■ **Task goal**:
Copy out the full listing that comes next, exactly.

·····

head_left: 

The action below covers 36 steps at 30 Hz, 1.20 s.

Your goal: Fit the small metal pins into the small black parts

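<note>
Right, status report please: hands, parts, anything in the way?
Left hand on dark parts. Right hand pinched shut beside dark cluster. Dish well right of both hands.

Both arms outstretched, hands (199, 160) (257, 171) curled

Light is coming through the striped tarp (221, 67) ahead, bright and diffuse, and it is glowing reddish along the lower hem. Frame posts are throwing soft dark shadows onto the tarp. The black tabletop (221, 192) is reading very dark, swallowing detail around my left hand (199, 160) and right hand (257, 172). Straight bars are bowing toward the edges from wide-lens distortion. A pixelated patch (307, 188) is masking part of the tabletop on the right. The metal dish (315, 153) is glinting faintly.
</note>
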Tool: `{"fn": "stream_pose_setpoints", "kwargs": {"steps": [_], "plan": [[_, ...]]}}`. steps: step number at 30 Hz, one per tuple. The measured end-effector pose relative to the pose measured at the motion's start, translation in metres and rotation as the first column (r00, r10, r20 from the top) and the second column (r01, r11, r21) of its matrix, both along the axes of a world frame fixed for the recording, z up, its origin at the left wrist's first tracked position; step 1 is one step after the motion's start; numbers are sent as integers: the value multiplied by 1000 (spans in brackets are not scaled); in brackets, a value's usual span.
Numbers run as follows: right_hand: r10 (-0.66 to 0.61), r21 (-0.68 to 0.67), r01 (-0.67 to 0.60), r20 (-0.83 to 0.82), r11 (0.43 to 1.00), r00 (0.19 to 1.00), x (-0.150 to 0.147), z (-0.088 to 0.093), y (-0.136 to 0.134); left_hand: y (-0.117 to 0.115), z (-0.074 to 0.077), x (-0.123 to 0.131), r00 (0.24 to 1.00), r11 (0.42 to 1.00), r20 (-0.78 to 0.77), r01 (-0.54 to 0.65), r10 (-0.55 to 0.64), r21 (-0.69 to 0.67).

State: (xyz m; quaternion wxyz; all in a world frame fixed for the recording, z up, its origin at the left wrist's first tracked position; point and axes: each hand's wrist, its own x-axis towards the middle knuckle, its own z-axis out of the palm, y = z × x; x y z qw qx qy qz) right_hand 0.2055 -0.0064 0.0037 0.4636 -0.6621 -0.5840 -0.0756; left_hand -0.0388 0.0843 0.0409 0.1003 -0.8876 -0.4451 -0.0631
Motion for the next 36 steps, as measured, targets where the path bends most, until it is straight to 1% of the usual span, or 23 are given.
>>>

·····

■ **Solution for this task**:
head_left: 

The action below covers 36 steps at 30 Hz, 1.20 s.

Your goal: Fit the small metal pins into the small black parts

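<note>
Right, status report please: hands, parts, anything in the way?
Left hand on dark parts. Right hand pinched shut beside dark cluster. Dish well right of both hands.

Both arms outstretched, hands (199, 160) (257, 171) curled

Light is coming through the striped tarp (221, 67) ahead, bright and diffuse, and it is glowing reddish along the lower hem. Frame posts are throwing soft dark shadows onto the tarp. The black tabletop (221, 192) is reading very dark, swallowing detail around my left hand (199, 160) and right hand (257, 172). Straight bars are bowing toward the edges from wide-lens distortion. A pixelated patch (307, 188) is masking part of the tabletop on the right. The metal dish (315, 153) is glinting faintly.
</note>
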Tool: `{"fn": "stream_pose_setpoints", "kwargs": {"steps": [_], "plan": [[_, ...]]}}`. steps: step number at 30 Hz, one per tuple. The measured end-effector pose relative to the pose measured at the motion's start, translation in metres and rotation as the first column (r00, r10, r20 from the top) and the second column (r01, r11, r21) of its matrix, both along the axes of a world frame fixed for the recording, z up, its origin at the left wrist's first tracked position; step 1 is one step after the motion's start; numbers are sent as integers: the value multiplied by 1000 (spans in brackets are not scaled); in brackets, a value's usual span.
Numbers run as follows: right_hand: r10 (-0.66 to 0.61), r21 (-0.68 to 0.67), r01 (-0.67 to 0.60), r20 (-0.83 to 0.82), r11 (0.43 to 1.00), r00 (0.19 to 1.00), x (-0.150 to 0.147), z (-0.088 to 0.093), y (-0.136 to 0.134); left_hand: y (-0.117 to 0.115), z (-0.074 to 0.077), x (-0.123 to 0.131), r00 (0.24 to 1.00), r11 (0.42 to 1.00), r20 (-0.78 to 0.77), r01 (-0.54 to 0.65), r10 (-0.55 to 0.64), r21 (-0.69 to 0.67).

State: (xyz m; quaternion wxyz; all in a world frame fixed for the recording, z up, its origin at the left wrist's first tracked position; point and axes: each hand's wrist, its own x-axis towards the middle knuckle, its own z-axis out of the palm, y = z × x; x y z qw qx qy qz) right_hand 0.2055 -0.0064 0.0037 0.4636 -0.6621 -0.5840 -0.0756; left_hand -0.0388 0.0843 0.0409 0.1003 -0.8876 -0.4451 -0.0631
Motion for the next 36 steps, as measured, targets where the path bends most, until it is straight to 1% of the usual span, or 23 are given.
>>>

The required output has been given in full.